- par JMR
- Jun 21, 2023
Victor Schœlcher occupe une place centrale dans la mémoire officielle de l’abolition de l’esclavage en Martinique et en Guadeloupe. Pourtant, une analyse critique et l'examen de l'histoire réelle révèlent que l’émancipation des esclaves ne fut pas uniquement le fruit de son action, ni celle du décret du 27 avril 1848 qu’il a rédigé.
Ce sont, avant tout, les esclaves eux-mêmes qui se sont soulevés pour conquérir leur liberté.
L'histoire institutionnelle met en avant le rôle de Schoelcher comme président de la Commission d’abolition et rédacteur du fameux décret de 1848. Mais la réalité du terrain est différente : l’attente de la promulgation du décret a précipité des soulèvements d’esclaves en Martinique, poussant à l’application anticipée de l’abolition dès le 23 mai dans l’île, puis le 27 mai en Guadeloupe.
Ce sont donc les actions directes et le courage des esclaves qui ont forcé la main au pouvoir colonial, et non l’initiative exclusive de Schoelcher. « La Martinique s’est emparée elle-même de sa liberté ».
Les multiples procès-verbaux et preuves documentent la participation active des esclaves dans leur émancipation, révélant une histoire de résistance et d’autodétermination.
Si Schoelcher est salué comme militant abolitionniste, il n’en demeure pas moins qu’il a évolué dans une idéologie coloniale paternaliste. Il a soutenu l’indemnisation des propriétaires à la suite de l’abolition – encore un geste en faveur des intérêts des anciens esclavagistes.
Schoelcher, initialement favorable à une abolition progressive, a assimilé les nouveaux affranchis à des « citoyens prolétaires », sans leur garantir la réparation économique ni l’accès à la terre.
Il était donc allié objectif des planteurs dont il voulait préserver la stabilité sociale par le compromis et le maintien du pouvoir économique.
Longtemps, la mémoire officielle a construit Schoelcher comme le « libérateur des esclaves », effaçant la réalité des luttes noires locales et des figures martiniquaises et guadeloupéennes.
Sa mémoire fut glorifiée dans les statues, les plaques et les programmes scolaires, jusqu’à faire de lui le héros unique de la cause.
Ce récit est aujourd'hui contesté : des mouvements militants dénoncent l’effacement de la résistance des esclaves et réclament la reconnaissance de leur rôle premier dans l’émancipation.
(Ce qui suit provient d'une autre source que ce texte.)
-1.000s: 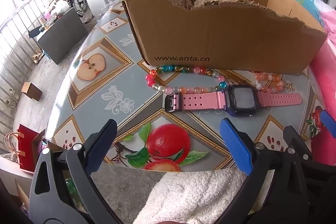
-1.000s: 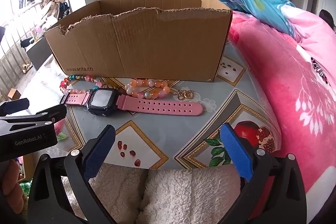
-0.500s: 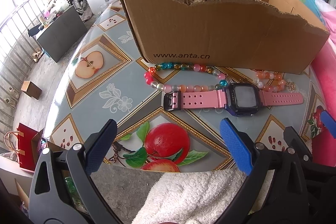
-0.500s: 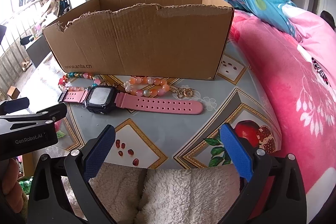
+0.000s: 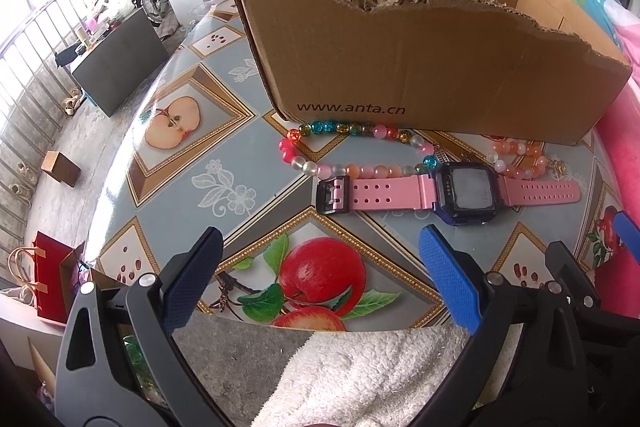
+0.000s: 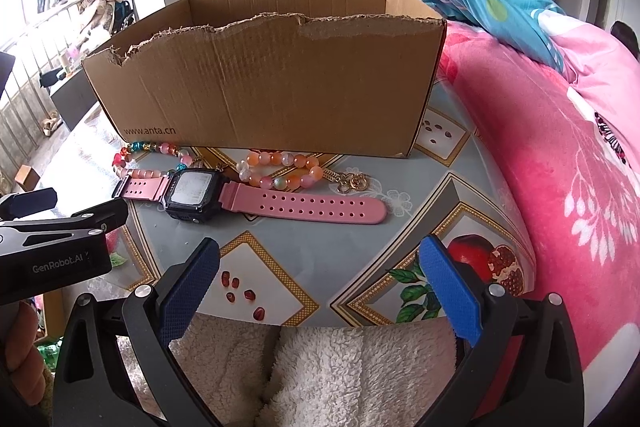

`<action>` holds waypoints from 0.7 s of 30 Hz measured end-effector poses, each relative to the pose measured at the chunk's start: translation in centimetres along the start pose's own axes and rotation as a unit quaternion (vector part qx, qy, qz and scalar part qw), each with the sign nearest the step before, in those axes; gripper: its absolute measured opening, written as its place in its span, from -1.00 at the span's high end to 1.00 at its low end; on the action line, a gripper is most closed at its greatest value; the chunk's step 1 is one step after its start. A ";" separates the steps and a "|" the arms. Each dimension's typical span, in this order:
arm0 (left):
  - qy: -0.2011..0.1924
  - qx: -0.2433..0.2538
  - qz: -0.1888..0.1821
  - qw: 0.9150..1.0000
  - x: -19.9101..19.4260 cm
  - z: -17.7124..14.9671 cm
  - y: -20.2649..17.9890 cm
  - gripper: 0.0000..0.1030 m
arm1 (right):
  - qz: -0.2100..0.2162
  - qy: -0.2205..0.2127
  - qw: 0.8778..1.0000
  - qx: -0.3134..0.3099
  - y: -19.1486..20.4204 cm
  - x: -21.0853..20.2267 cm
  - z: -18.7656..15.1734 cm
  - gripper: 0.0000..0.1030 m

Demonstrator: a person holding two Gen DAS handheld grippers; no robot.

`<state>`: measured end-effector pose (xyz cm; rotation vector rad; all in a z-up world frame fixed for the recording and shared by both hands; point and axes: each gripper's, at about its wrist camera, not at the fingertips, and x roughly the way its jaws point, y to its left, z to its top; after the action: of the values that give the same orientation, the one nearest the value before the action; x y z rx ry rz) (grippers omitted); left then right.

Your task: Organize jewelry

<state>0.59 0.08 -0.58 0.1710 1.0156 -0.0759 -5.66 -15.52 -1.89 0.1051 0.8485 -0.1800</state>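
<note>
Both tongs have eased closer to the box (image 6: pixel 272 87). Left tongs (image 5: pixel 316 275) and right tongs (image 6: pixel 316 279) gape empty; the watch (image 6: pixel 192 193) lies crosswise on the surface (image 5: pixel 200 155) just beyond them, nearer the left.

Left wrist view: low over the near table (image 5: pixel 224 163) edge, facing forward and slightly rightward toward the cardboard box (image 5: pixel 420 67), close. Right wrist view: set further right, facing the box (image 6: pixel 272 87) front squarely, equally near. Shared by both: box, pink watch (image 5: pixel 448 189) (image 6: pixel 248 197), beaded bracelets (image 5: pixel 352 147) (image 6: pixel 280 169), fruit-patterned tabletop
</note>
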 end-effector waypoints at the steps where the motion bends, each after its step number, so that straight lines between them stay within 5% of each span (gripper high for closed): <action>1: 0.000 0.000 0.000 1.000 0.0 0.0 0.0 -0.84 | 0.000 0.000 1.000 0.000 0.0 0.0 0.0 -0.89; 21: 0.001 -0.001 0.001 1.000 0.1 0.1 0.0 -0.84 | 0.003 0.001 1.000 0.001 0.2 -0.1 0.0 -0.89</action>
<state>0.71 0.08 -0.58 0.1709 1.0168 -0.0734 -5.67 -15.33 -1.85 0.1096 0.8507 -0.1740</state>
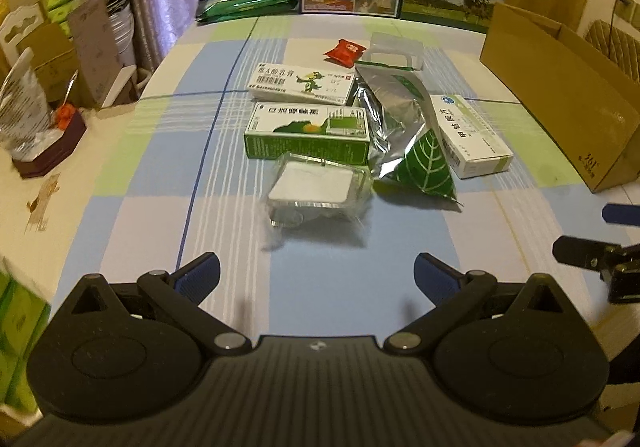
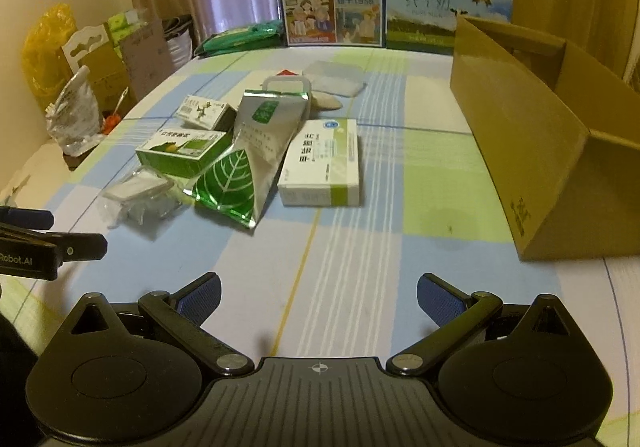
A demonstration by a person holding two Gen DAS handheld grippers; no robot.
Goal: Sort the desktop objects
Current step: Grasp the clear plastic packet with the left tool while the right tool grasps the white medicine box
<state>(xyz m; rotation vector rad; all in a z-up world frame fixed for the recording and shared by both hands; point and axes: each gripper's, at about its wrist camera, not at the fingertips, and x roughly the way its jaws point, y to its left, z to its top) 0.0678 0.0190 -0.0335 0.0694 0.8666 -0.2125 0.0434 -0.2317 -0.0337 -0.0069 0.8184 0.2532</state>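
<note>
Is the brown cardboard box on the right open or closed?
Open. The cardboard box has no lid on top, and its inner walls show over the near rim. Whether anything is inside cannot be told.

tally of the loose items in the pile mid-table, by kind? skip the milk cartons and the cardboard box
Medicine boxes: 3 (white cartoon box, green box, white-green box)
Foil pouches: 1 (silver-green pouch)
Clear plastic packs: 2 (near pack, far pack)
Red snack packets: 1
Total: 7
</note>
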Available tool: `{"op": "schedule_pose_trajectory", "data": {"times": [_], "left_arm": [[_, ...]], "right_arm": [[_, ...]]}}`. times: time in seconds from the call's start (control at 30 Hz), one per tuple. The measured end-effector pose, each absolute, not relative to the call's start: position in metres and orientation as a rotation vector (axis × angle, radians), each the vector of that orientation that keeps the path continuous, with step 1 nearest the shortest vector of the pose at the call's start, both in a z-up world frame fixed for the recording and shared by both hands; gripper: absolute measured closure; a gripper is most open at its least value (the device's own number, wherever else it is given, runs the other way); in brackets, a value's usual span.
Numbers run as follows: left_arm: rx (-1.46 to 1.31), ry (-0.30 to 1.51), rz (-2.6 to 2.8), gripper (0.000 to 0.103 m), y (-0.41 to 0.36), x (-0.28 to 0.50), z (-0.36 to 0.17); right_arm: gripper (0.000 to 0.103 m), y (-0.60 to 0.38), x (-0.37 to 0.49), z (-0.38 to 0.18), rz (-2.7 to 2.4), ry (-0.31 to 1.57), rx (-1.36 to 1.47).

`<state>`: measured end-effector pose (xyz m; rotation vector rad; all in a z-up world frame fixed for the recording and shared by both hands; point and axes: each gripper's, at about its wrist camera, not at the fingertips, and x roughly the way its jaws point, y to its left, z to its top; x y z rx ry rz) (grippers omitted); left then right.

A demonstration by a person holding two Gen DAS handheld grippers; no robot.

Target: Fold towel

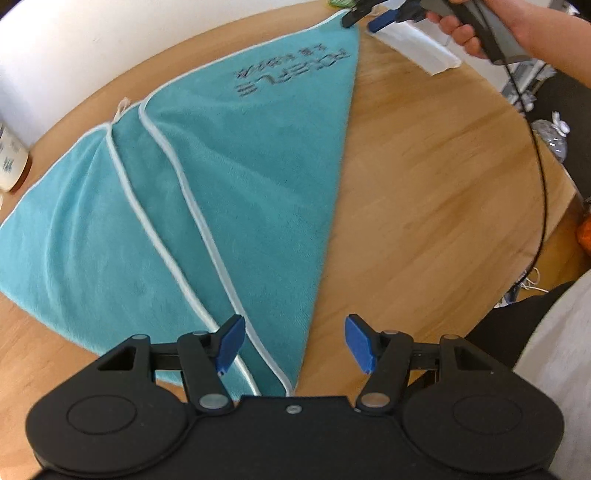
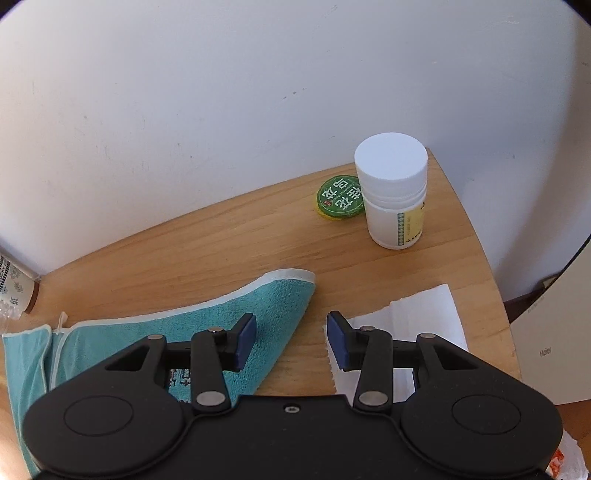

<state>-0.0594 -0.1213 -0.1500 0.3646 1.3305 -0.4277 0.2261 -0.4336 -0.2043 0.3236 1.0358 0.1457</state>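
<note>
A teal towel (image 1: 236,184) with white piping lies folded over on the round wooden table (image 1: 436,192), its folded edge running from the near corner to the far corner. My left gripper (image 1: 294,343) hovers open over the near corner, nothing between its blue pads. In the left wrist view, the right gripper (image 1: 364,18) sits at the towel's far corner, held by a hand (image 1: 461,29). In the right wrist view, the right gripper (image 2: 291,341) stands open just above the towel's far corner (image 2: 280,295), gripping nothing.
A white pill bottle (image 2: 393,192) and a green round tin (image 2: 338,201) stand near the table's far edge by the wall. A white paper tissue (image 2: 410,325) lies right of the towel. A patterned cup (image 1: 9,158) is at the left. A black cable (image 1: 541,177) hangs over the table's right side.
</note>
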Motion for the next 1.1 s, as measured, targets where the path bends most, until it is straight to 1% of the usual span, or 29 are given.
{"op": "schedule_pose_trajectory", "data": {"times": [0.03,0.07,0.17,0.4,0.73,0.87,0.9,0.93,0.97,1.0,1.03,1.07,1.1], "left_arm": [[0.370,1.332,-0.422,0.047,-0.122,-0.060,-0.152],[0.384,1.338,-0.417,0.055,-0.125,-0.062,-0.155],[0.405,1.347,-0.414,0.062,-0.123,-0.066,-0.159],[0.390,1.346,-0.367,0.062,-0.118,-0.065,-0.168],[0.384,1.327,-0.361,0.062,-0.108,-0.072,-0.163],[0.362,1.333,-0.351,0.065,-0.109,-0.069,-0.164],[0.374,1.330,-0.347,0.066,-0.110,-0.069,-0.163],[0.381,1.326,-0.347,0.071,-0.111,-0.069,-0.162],[0.383,1.322,-0.345,0.072,-0.111,-0.069,-0.161],[0.385,1.318,-0.343,0.072,-0.112,-0.070,-0.160],[0.376,1.319,-0.337,0.074,-0.110,-0.069,-0.160],[0.365,1.320,-0.331,0.081,-0.108,-0.067,-0.159],[0.355,1.321,-0.325,0.084,-0.106,-0.066,-0.159]], "right_arm": [[0.056,-0.436,0.227,-0.205,0.144,1.034,0.335],[0.056,-0.437,0.228,-0.205,0.143,1.033,0.339],[0.056,-0.439,0.228,-0.202,0.145,1.034,0.365],[0.056,-0.438,0.235,-0.201,0.160,1.037,0.383],[0.056,-0.444,0.237,-0.200,0.161,1.040,0.435],[0.059,-0.449,0.235,-0.200,0.172,1.041,0.470],[0.060,-0.449,0.235,-0.200,0.174,1.042,0.468],[0.066,-0.451,0.234,-0.200,0.173,1.044,0.462],[0.071,-0.451,0.234,-0.200,0.175,1.044,0.457],[0.073,-0.452,0.234,-0.200,0.177,1.044,0.451],[0.078,-0.453,0.234,-0.200,0.178,1.045,0.445],[0.084,-0.454,0.234,-0.200,0.175,1.046,0.446],[0.087,-0.456,0.234,-0.200,0.165,1.054,0.448]]}}
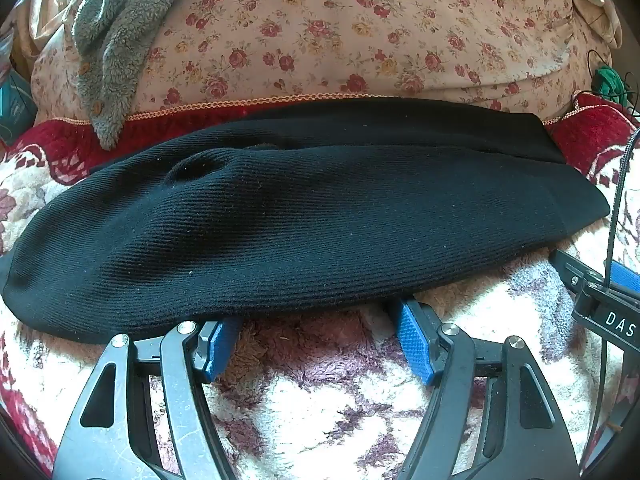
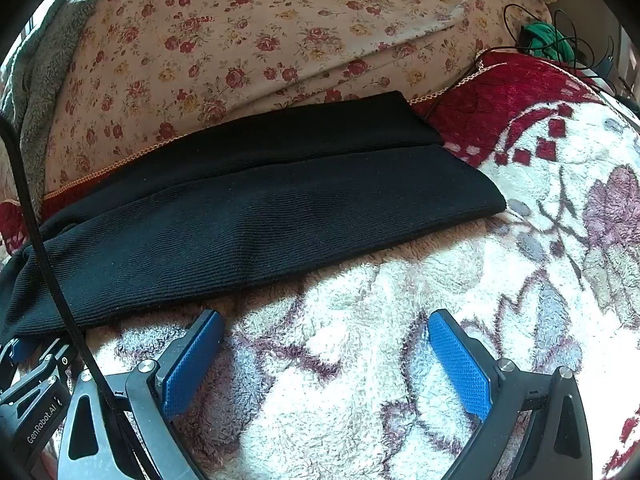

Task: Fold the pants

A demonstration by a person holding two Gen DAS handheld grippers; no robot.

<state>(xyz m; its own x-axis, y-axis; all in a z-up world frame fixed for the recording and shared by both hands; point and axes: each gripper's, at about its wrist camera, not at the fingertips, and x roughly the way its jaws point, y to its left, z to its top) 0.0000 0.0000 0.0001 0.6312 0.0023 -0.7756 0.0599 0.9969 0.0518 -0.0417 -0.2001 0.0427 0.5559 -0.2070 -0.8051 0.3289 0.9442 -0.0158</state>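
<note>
The black ribbed pants [image 1: 304,216] lie folded in a long band across a fleecy floral blanket [image 1: 320,420]; they also show in the right wrist view [image 2: 256,208]. My left gripper [image 1: 316,324] is open, its blue pads at the pants' near edge, the tips just under the hem. My right gripper [image 2: 324,344] is open and empty, a little short of the near edge, over the blanket [image 2: 360,380]. The right gripper also shows at the right edge of the left wrist view [image 1: 600,296].
A rose-print quilt [image 1: 360,32] rises behind the pants. A grey fleece garment [image 1: 116,40] lies on it at the left. A green bundle with black cables [image 2: 548,40] sits at the back right. A black cable [image 2: 48,240] crosses the left of the right wrist view.
</note>
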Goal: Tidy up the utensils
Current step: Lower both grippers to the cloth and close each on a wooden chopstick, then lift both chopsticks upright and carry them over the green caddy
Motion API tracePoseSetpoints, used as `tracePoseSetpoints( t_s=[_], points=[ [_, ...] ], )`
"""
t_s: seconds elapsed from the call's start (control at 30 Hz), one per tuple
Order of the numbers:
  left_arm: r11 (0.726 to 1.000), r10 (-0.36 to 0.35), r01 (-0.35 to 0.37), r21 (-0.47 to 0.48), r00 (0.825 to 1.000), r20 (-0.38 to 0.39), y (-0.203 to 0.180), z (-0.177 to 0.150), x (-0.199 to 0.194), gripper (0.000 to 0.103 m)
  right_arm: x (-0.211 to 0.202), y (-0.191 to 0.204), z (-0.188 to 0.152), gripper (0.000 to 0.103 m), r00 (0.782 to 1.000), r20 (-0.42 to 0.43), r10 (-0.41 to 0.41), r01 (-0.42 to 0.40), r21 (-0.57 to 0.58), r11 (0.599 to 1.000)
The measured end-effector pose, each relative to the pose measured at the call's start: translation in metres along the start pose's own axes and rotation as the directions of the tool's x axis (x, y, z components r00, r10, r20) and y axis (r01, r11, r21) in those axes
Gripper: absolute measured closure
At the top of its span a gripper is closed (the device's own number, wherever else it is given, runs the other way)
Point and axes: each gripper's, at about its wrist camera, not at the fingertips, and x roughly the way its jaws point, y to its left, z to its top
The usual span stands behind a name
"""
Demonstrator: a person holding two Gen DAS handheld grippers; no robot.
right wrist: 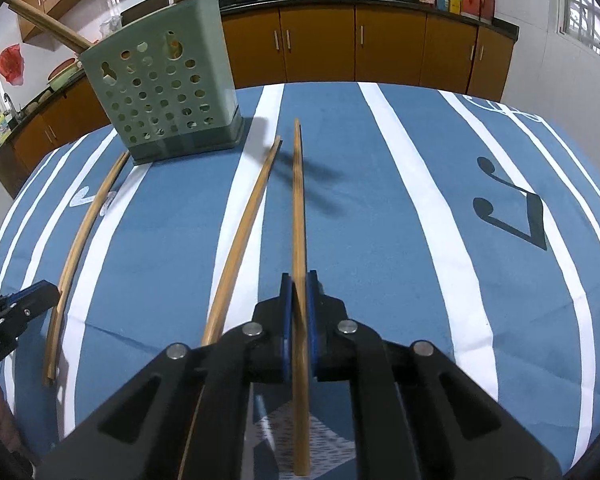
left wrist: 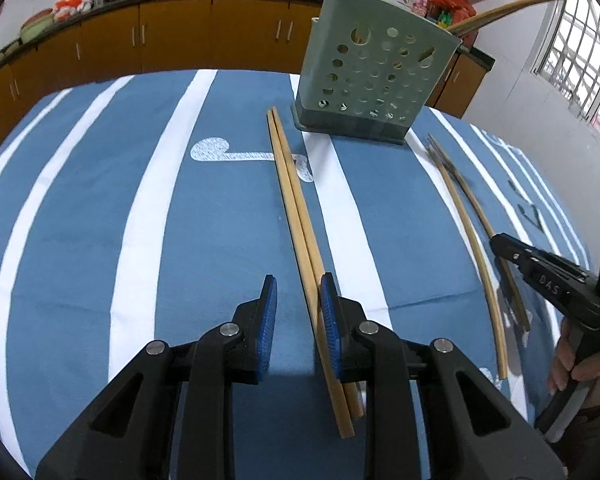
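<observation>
Right hand-held gripper clamped on one chopstick, left one not gripping yet.

Your right hand-held gripper (right wrist: 296, 292) is pinched together on a single chopstick (right wrist: 299, 216) that runs far out ahead of its tips; held this near one end, it may pivot and miss the perforated holder (right wrist: 160, 100) off to its front-left. Your left hand-held gripper (left wrist: 298, 300) stands apart, the chopstick pair (left wrist: 296, 208) on the desk (left wrist: 100, 220) hugging its right pad; closing off-centre may catch just one.

Right hand-held gripper (right wrist: 298, 312) is clamped shut; left hand-held gripper (left wrist: 298, 316) stands apart.
</observation>
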Motion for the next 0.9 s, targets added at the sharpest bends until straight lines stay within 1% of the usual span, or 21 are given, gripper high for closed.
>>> tracePoseSetpoints(
  t_s=[0.07, 0.13, 0.27, 0.4, 0.43, 0.47, 0.53, 0.6, 0.67, 0.8, 0.9],
  points=[
    [1.0, 0.021, -0.021, 0.001, 1.0, -0.003, 0.001, 0.001, 0.001, 0.08, 0.0, 0.001, 0.0, 0.095, 1.0, 0.0, 0.0, 0.0, -0.002, 1.0],
    [0.999, 0.037, -0.037, 0.004, 0.999, -0.006, 0.002, 0.002, 0.003, 0.082, 0.0, 0.0, -0.001, 0.095, 1.0, 0.001, 0.001, -0.001, -0.003, 1.0],
    [0.996, 0.078, -0.077, 0.047, 0.997, -0.005, -0.005, 0.002, 0.004, 0.082, -0.001, 0.001, -0.002, 0.095, 1.0, 0.003, -0.004, 0.004, -0.006, 1.0],
    [0.996, 0.077, -0.077, 0.042, 0.997, -0.004, -0.009, 0.005, 0.007, 0.082, -0.003, 0.002, -0.004, 0.094, 1.0, 0.006, -0.005, 0.005, -0.014, 1.0],
    [0.996, 0.085, -0.085, 0.041, 0.996, 0.0, -0.01, 0.006, 0.008, 0.084, -0.003, 0.003, -0.004, 0.094, 1.0, 0.009, -0.008, 0.008, -0.019, 1.0],
    [0.994, 0.099, -0.099, 0.04, 0.995, 0.004, -0.01, 0.007, 0.009, 0.089, -0.003, 0.003, -0.004, 0.094, 1.0, 0.01, -0.008, 0.008, -0.021, 1.0],
    [0.991, 0.127, -0.127, 0.04, 0.992, 0.013, -0.01, 0.008, 0.011, 0.095, -0.003, 0.003, -0.004, 0.094, 1.0, 0.01, -0.007, 0.007, -0.025, 1.0],
    [0.991, 0.133, -0.133, 0.021, 0.991, 0.014, -0.004, 0.01, 0.011, 0.096, -0.002, 0.003, -0.003, 0.094, 1.0, 0.011, -0.004, 0.004, -0.024, 1.0],
    [0.988, 0.154, -0.154, 0.006, 0.988, 0.015, 0.003, 0.012, 0.012, 0.096, -0.001, 0.002, -0.002, 0.095, 1.0, 0.013, -0.002, 0.002, -0.022, 1.0],
    [0.979, 0.196, -0.195, -0.059, 0.98, 0.013, 0.031, 0.019, 0.01, 0.096, 0.002, -0.001, 0.003, 0.095, 1.0, 0.019, -0.016, 0.017, -0.012, 1.0],
    [0.977, 0.192, -0.19, -0.097, 0.981, 0.015, 0.048, 0.021, 0.007, 0.096, 0.005, -0.008, 0.008, 0.095, 0.999, 0.025, -0.032, 0.032, 0.009, 0.999]
  ],
)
La vraie histoire de la Martinique et de la Guadeloupe doit reconnaître la centralité des esclaves dans leur libération. Victor Schoelcher n’a pas « offert » la liberté : il a été, certes, un acteur du processus, mais aussi un homme de compromis avec l’ordre colonial et les esclavagistes.
Se réapproprier cette histoire, c’est aussi redonner leur juste place aux combats et aux résistances du peuple antillais dans l’avènement de leur propre liberté.